Get feedback on your initial start-up ideas, and any resulting business plan, from two or three independent experts. Each should be an experienced entrepreneur, investor, company director, business adviser, or a specialist in your market or product/service type. They’ll have dealt with many businesses, so can take an outside view. A specialist will also have domain-specific knowledge which may be invaluable; e.g. for Airbnb, a senior executive in the hotel industry would have been ideal (because hotels are its main competitors, so it’s in that market). In addition to reading your business plan, get at least one of these experts to go through your financial projections in detail.
Expert feedback is essential, because to a trained eye your world-beating plan will be like this:
So, believe what they tell you, and revise or abandon the plan accordingly.
Don’t dismiss the experts’ criticisms, e.g. on the grounds they don’t understand your product, market, or disruptive vision. They’re probably right. And don’t continue with your plan just because you’ve spent so much time on it!
If you do abandon the plan, bear in mind that it was still extremely useful – because it helped you to find a fatal flaw in advance, and avoid all the cost, time and stress of running a doomed business.
Refine the plan
If you keep going, spend several more months:
- improving your ideas
- maybe create an MVP or mock-up, and test it on customers
- revise the business plan, and get more feedback, perhaps several times
until the plan is like this:
It’s possible to spend too long planning, either due to analysis paralysis, or to avoid starting a business you’re not confident about. But under-planning is far more common for new entrepreneurs.
If all founders and experts end up satisfied with the plan, and it’s still your best option, decide whether to start the business.
Use the plan
Assuming you do go ahead, make sure you actually use the business plan! Follow it, and measure progress against it: not just financials, but the actions, responsibilities, targets and goals of everyone in the business. Your start-up will diverge from the plan over time, so figure out why things didn’t turn out as expected, and update it annually.
You can also use the plan to help raise money, to brief new senior employees, and as a basis for other documents and presentations.
Not writing a proper business plan is as bad as not doing one at all, because you can kid yourself or others that you are ready to go.
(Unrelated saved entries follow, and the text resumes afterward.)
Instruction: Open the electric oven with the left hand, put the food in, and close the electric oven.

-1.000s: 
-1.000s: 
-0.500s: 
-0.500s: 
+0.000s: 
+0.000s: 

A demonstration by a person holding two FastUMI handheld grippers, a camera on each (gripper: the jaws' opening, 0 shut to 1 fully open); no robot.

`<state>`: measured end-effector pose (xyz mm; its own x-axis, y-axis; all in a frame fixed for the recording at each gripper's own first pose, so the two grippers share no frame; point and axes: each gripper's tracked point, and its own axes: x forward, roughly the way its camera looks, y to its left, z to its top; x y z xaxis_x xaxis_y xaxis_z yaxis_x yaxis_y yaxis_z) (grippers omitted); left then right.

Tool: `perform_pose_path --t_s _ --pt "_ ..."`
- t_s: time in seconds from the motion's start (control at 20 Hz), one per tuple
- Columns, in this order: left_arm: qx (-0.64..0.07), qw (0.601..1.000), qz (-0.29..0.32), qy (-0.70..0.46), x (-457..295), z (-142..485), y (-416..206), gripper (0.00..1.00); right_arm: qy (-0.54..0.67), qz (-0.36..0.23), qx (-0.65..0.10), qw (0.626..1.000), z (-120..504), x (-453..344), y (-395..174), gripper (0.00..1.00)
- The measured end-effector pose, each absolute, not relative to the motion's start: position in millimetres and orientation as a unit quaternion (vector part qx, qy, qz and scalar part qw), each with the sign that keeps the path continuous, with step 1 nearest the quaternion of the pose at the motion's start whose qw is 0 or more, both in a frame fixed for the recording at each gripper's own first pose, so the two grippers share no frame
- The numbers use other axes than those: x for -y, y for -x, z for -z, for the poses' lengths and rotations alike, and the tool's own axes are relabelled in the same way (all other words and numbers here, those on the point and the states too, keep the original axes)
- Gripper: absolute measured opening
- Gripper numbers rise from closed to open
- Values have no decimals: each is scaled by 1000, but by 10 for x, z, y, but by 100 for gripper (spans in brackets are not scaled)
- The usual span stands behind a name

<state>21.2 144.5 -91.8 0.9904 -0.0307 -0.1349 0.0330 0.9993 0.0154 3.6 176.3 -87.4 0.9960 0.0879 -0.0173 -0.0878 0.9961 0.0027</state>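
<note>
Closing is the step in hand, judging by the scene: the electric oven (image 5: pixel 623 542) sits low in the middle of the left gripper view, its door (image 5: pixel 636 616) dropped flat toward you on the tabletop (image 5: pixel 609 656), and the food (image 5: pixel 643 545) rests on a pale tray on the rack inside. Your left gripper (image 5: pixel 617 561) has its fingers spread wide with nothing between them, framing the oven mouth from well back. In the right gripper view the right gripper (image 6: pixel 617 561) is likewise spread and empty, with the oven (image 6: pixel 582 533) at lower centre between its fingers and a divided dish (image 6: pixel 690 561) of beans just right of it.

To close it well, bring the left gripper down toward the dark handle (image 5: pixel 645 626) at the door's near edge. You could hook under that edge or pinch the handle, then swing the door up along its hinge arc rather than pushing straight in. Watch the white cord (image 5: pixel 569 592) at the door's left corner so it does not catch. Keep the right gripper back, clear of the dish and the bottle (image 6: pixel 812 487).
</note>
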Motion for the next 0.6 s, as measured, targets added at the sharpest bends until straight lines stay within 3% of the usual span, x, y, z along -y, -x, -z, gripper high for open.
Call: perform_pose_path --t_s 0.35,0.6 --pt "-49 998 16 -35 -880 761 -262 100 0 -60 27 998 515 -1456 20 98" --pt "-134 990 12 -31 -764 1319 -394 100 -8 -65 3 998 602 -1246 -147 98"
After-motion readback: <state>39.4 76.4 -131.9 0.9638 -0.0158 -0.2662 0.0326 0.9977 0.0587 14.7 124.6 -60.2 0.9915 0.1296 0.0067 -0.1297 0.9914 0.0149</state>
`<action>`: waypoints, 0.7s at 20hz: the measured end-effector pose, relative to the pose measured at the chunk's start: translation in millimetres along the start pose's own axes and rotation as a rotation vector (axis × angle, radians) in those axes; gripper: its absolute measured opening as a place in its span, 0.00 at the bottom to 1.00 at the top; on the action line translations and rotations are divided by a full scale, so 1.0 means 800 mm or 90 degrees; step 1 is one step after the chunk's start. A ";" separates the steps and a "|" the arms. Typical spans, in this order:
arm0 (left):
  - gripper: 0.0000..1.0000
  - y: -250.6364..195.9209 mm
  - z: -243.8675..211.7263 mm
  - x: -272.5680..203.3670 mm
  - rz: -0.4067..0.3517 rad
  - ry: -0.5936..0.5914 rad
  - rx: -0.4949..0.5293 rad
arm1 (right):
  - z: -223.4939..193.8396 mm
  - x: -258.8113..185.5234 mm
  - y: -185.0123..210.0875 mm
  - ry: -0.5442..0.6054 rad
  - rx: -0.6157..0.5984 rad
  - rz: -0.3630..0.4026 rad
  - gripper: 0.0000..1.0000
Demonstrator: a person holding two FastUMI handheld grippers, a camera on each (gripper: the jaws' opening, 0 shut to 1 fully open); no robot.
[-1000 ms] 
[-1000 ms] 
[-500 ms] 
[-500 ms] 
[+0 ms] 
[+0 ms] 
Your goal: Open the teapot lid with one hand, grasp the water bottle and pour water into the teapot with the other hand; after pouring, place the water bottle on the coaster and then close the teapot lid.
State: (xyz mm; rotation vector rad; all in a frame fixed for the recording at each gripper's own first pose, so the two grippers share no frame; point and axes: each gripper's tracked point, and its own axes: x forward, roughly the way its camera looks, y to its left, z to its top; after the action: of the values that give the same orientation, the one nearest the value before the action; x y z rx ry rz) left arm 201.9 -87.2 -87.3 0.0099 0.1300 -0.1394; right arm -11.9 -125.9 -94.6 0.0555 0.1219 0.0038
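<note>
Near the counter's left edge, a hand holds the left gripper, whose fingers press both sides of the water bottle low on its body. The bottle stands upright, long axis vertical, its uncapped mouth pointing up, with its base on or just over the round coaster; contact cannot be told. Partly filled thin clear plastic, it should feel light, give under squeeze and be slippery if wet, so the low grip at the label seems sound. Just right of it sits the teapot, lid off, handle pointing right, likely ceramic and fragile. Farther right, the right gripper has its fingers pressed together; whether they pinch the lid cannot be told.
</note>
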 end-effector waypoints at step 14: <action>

Don’t throw a lame plan together just to say you’ve done so, or to try to raise money.
Bad business plans lack detail or credibility, with flaws like these:
- Too short: ten pages is a bare minimum, if you’ve researched it and thought it through properly. See my previous post for why a lean plan, business model canvas or pitch deck won’t suffice. Though conversely, a very long plan (e.g. 50 pages) will go unread, and is hard to use and update later
- Sketchy, disorganised, or missing sections
- Unclear who the target customers of the business are, and why they’d buy your product/service
- Doesn’t deal with obvious issues/questions/risks
- Over-optimistic sales projections (e.g. hockey-stick curves) and timescales
- Contains things you don’t fully believe, e.g. hype aimed at investors
- Bullshit business jargon, or technical jargon readers may not know
- Ignores expert feedback.
Don’t begin by creating a company or full product. First, think through your motives and suitability for starting a business.
Then consider a range of start-up ideas, in fields the founders know a lot about. Run any promising ones past experts, and perhaps also customers (using quick MVPs or mock-ups).
Choose the best idea (if any), and only then write a proper business plan. It must be fully researched and thought through, with realistic projections, incorporating expert feedback, in multiple drafts over months. Half-baked efforts are worthless.
If you decide to start the business, then follow the plan, measure progress against it over time, understand deviations from it, and update it annually.